TRY IT :: From the line that contains "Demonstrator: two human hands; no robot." to the last line of the data, every line is to be transcribed exactly; no other line is to be included.

Stored records:
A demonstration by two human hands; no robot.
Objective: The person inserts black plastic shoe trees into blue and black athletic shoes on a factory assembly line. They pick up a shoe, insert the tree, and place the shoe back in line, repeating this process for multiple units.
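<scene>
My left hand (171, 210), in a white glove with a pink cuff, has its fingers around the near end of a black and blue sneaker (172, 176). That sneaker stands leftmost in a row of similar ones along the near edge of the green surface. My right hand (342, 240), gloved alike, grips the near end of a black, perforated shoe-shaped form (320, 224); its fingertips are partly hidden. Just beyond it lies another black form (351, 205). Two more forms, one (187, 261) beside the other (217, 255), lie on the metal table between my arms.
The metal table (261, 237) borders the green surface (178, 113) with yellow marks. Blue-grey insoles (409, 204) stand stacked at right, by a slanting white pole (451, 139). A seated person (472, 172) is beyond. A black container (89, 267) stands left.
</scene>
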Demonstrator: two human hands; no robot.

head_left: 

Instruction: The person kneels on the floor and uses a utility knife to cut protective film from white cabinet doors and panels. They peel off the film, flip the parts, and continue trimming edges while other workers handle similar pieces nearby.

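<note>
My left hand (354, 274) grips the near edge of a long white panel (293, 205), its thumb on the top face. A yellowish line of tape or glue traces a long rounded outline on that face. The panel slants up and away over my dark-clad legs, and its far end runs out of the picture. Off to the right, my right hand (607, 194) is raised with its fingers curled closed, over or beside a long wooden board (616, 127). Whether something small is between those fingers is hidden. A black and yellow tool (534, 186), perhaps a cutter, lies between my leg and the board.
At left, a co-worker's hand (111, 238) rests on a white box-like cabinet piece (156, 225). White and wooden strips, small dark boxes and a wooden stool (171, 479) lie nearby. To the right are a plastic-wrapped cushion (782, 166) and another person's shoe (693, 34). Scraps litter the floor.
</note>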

EXERCISE RESULT ::
Demonstrator: two human hands; no robot.

head_left: 

Instruction: The person kneels on the floor and uses a utility knife to cut protective film from white cabinet doors and panels. They peel off the film, flip the parts, and continue trimming edges while other workers handle similar pieces nearby.

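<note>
My left hand (354, 274) grips the near edge of a long white panel (293, 205), its thumb on the top face. A yellowish line of tape or glue traces a long rounded outline on that face. The panel slants up and away over my dark-clad legs, and its far end runs out of the picture. Off to the right, my right hand (607, 194) is raised with its fingers curled closed, over or beside a long wooden board (616, 127). Whether something small is between those fingers is hidden. A black and yellow tool (534, 186), perhaps a cutter, lies between my leg and the board.
At left, a co-worker's hand (111, 238) rests on a white box-like cabinet piece (156, 225). White and wooden strips, small dark boxes and a wooden stool (171, 479) lie nearby. To the right are a plastic-wrapped cushion (782, 166) and another person's shoe (693, 34). Scraps litter the floor.
</note>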

Output is finished, and nothing else is required.